Source data
..............................

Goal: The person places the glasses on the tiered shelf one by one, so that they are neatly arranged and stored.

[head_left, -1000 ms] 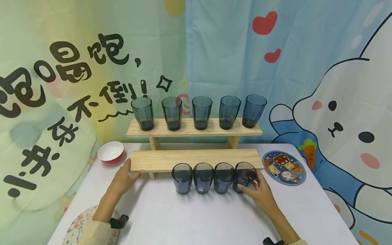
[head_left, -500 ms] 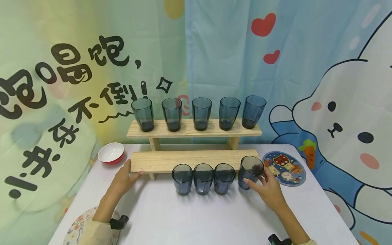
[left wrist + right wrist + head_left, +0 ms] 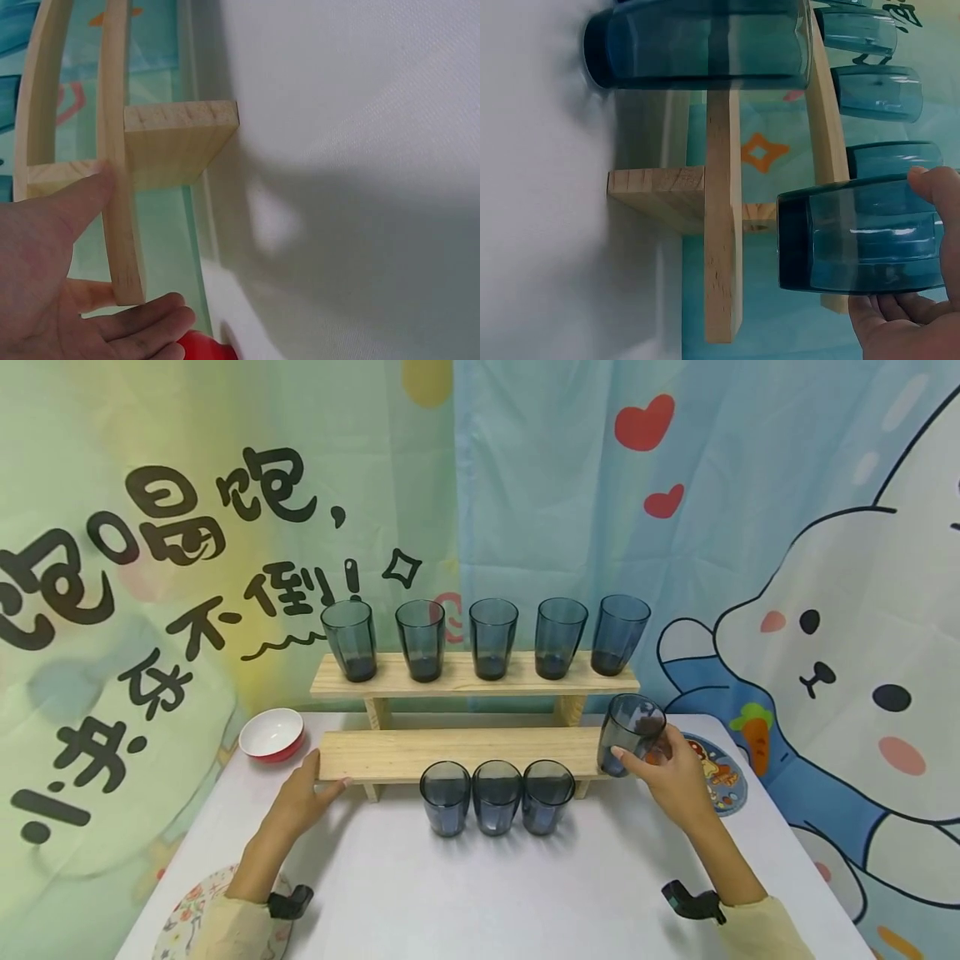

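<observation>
My right hand (image 3: 678,781) holds a blue-tinted drinking glass (image 3: 632,731) by its side, thumb on one face and fingers round the other. In the right wrist view this glass (image 3: 855,240) is raised, its base apart from the lower board of a two-tier wooden rack (image 3: 721,225). Over at the rack's left end, my left hand (image 3: 298,802) grips the lower board (image 3: 450,747); its thumb and fingers lie about the board's end (image 3: 126,262). Three matching glasses (image 3: 497,797) stand upright in a row in front of the rack.
Several like glasses (image 3: 491,639) line the upper board (image 3: 467,687). A red and white bowl (image 3: 272,733) sits left of the rack, and a round blue patterned mat (image 3: 723,781) lies to the right. A floral plate (image 3: 180,918) is partly under the left forearm.
My right hand has lifted the rightmost glass of the front row off the table and carried it up and right, towards the lower board's right end. The left hand stays in place.
</observation>
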`<act>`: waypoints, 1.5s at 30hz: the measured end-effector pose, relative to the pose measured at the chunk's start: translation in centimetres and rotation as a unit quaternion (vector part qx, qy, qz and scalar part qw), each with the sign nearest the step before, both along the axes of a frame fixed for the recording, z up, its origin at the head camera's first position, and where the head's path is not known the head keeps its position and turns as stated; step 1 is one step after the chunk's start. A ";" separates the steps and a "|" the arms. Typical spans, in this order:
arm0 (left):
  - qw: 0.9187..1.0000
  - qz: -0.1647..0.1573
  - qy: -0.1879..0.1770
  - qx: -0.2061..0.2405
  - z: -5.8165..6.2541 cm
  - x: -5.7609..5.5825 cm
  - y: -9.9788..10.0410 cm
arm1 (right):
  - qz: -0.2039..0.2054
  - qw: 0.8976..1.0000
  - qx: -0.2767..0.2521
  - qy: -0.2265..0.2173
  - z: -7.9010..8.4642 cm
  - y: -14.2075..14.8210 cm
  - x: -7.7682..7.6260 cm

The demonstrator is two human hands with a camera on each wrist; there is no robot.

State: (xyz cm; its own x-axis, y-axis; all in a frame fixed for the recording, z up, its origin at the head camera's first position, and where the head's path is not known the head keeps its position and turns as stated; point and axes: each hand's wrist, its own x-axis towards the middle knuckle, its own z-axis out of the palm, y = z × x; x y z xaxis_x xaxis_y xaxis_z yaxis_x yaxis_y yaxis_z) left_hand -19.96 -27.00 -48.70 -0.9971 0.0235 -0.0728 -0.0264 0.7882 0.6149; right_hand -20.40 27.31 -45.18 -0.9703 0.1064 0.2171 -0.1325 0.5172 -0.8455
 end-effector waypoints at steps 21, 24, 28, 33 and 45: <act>1.000 0.005 -0.001 -0.012 0.0 0.0 0.1 | 0.000 0.999 -0.049 -0.018 -1.6 -0.1 -2.9; 1.000 0.004 0.002 -0.010 0.0 0.1 0.2 | 0.001 0.998 -0.057 -0.021 -1.6 -0.2 -3.1; 1.000 0.003 0.005 -0.009 0.2 0.2 0.2 | 0.003 0.998 -0.063 -0.022 -1.6 -0.4 -3.4; 1.000 0.002 0.006 -0.012 0.2 0.1 0.1 | 0.002 0.998 -0.057 -0.015 -1.8 -0.5 -3.6; 1.000 0.000 -0.001 -0.012 0.1 -0.1 0.0 | 0.004 0.997 -0.076 -0.004 -2.7 -0.5 -4.0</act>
State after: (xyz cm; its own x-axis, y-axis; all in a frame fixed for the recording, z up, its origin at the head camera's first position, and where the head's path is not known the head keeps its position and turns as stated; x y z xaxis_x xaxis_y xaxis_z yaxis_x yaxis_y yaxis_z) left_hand -20.03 -27.02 -48.63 -0.9970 0.0210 -0.0750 -0.0279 0.8024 0.5961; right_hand -24.39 26.77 -47.89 -0.9731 0.1287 0.1911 -0.1291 0.3825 -0.9149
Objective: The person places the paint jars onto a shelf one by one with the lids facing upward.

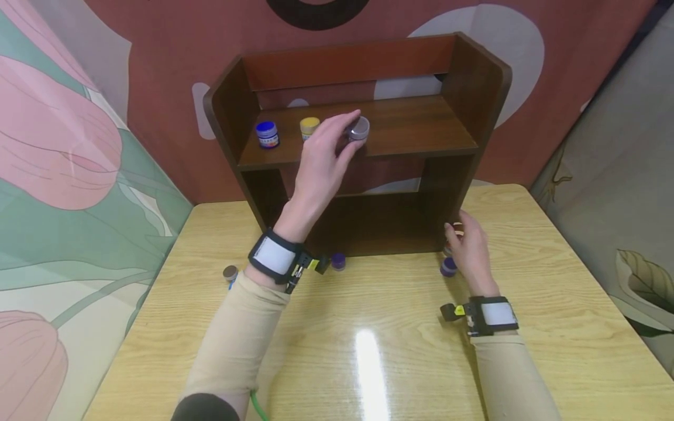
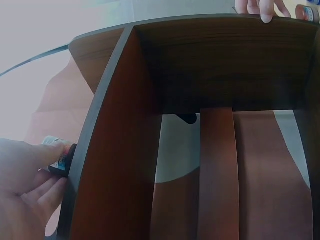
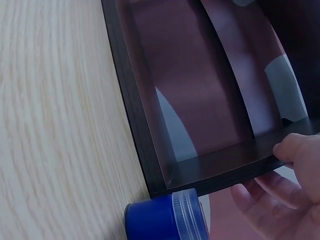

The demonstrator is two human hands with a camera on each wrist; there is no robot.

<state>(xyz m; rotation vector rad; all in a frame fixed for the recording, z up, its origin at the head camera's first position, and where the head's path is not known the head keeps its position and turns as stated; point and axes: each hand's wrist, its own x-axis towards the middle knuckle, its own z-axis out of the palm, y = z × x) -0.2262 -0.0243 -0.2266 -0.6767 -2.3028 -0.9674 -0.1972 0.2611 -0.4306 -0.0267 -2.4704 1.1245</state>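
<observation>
My left hand (image 1: 321, 155) pinches a small paint jar (image 1: 359, 128) by its sides, at the front edge of the upper board of a dark wooden shelf (image 1: 411, 126). In the left wrist view the jar (image 2: 61, 162) has its dark end against that edge, and a printed label shows between thumb and fingers. Low on the shelf's right side, my right hand (image 1: 471, 248) grips the side panel (image 3: 227, 175), thumb on the inner face and fingers outside. A blue jar (image 3: 155, 220) stands close to the panel's foot, apart from the fingers.
A blue-lidded jar (image 1: 267, 134) and a yellow-lidded jar (image 1: 309, 126) stand on the upper board. On the wooden table (image 1: 326, 351) are a purple-lidded jar (image 1: 338, 261), a brown-lidded jar (image 1: 230, 273) and another dark purple jar (image 1: 449, 267). A red-lidded jar (image 2: 306, 13) is beside my right hand.
</observation>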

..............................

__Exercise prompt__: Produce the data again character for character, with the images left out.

__Response__:
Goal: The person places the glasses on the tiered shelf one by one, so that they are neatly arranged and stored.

[head_left, -1000 ms] 
[head_left, -500 ms] 
[left wrist + right wrist + head_left, +0 ms] 

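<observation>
My right hand (image 3: 678,781) holds a blue-tinted drinking glass (image 3: 632,731) by its side, thumb on one face and fingers round the other. In the right wrist view this glass (image 3: 855,240) is raised, its base apart from the lower board of a two-tier wooden rack (image 3: 721,225). Over at the rack's left end, my left hand (image 3: 298,802) grips the lower board (image 3: 450,747); its thumb and fingers lie about the board's end (image 3: 126,262). Three matching glasses (image 3: 497,797) stand upright in a row in front of the rack.
Several like glasses (image 3: 491,639) line the upper board (image 3: 467,687). A red and white bowl (image 3: 272,733) sits left of the rack, and a round blue patterned mat (image 3: 723,781) lies to the right. A floral plate (image 3: 180,918) is partly under the left forearm.
My right hand has lifted the rightmost glass of the front row off the table and carried it up and right, towards the lower board's right end. The left hand stays in place.
</observation>
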`<act>`: waypoints, 1.5s at 30hz: the measured end-effector pose, relative to the pose measured at the chunk's start: translation in centimetres and rotation as a unit quaternion (vector part qx, qy, qz and scalar part qw), each with the sign nearest the step before, both along the axes of a frame fixed for the recording, z up, its origin at the head camera's first position, and where the head's path is not known the head keeps its position and turns as stated; step 1 is one step after the chunk's start. A ";" separates the steps and a "|" the arms. Typical spans, in this order:
arm0 (left):
  - qw: 0.9187..1.0000
  - qz: -0.1647..0.1573
  - qy: -0.1879..0.1770
  - qx: -0.2061..0.2405
  - z: -5.8165..6.2541 cm
  - x: -5.7609..5.5825 cm
  - y: -9.9788..10.0410 cm
arm1 (right):
  - qz: -0.2039..0.2054
  - qw: 0.8976..1.0000
  - qx: -0.2767..0.2521
  - qy: -0.2265..0.2173
  - z: -7.9010..8.4642 cm
  - y: -14.2075..14.8210 cm
  - x: -7.7682..7.6260 cm

The demonstrator is two human hands with a camera on each wrist; there is no robot.

State: (xyz cm; its own x-axis, y-axis; all in a frame fixed for the recording, z up, its origin at the head camera's first position, and where the head's path is not known the head keeps its position and turns as stated; point and axes: each hand's wrist, its own x-axis towards the middle knuckle, its own z-axis out of the palm, y = z × x; x y z xaxis_x xaxis_y xaxis_z yaxis_x yaxis_y yaxis_z) left_hand -19.96 -27.00 -48.70 -0.9971 0.0235 -0.0728 -0.0264 0.7882 0.6149; right_hand -20.40 27.31 -45.18 -0.9703 0.1064 0.2171 -0.1325 0.5172 -0.8455
 end-effector waypoints at steps 21, 24, 28, 33 and 45: <act>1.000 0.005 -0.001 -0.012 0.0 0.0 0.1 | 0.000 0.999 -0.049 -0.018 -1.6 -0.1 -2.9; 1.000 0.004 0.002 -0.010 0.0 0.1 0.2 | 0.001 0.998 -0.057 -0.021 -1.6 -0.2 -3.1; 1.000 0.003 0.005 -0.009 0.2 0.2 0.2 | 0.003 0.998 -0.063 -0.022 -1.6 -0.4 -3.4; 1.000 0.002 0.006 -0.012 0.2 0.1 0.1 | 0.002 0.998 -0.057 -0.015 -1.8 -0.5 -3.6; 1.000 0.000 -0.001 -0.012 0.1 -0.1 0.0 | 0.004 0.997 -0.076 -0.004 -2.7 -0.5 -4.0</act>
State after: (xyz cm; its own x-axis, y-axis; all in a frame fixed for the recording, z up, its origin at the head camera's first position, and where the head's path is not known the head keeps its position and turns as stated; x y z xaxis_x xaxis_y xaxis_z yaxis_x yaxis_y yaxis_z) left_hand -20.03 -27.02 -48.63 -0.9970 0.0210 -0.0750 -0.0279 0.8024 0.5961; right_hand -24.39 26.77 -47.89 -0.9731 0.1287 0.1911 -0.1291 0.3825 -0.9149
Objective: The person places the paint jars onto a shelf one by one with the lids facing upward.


The demonstrator is two human hands with a camera on each wrist; there is no robot.

<state>(xyz m; rotation vector rad; all in a frame fixed for the recording, z up, its origin at the head camera's first position, and where the head's path is not known the head keeps its position and turns as stated; point and axes: each hand's wrist, its own x-axis towards the middle knuckle, its own z-axis out of the palm, y = z × x) -0.2262 -0.0243 -0.2266 -0.6767 -2.3028 -0.9674 -0.1972 0.2611 -0.4306 -0.0267 -2.4704 1.1245</state>
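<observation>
My left hand (image 1: 321, 155) pinches a small paint jar (image 1: 359, 128) by its sides, at the front edge of the upper board of a dark wooden shelf (image 1: 411, 126). In the left wrist view the jar (image 2: 61, 162) has its dark end against that edge, and a printed label shows between thumb and fingers. Low on the shelf's right side, my right hand (image 1: 471, 248) grips the side panel (image 3: 227, 175), thumb on the inner face and fingers outside. A blue jar (image 3: 155, 220) stands close to the panel's foot, apart from the fingers.
A blue-lidded jar (image 1: 267, 134) and a yellow-lidded jar (image 1: 309, 126) stand on the upper board. On the wooden table (image 1: 326, 351) are a purple-lidded jar (image 1: 338, 261), a brown-lidded jar (image 1: 230, 273) and another dark purple jar (image 1: 449, 267). A red-lidded jar (image 2: 306, 13) is beside my right hand.
</observation>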

This exercise is now done.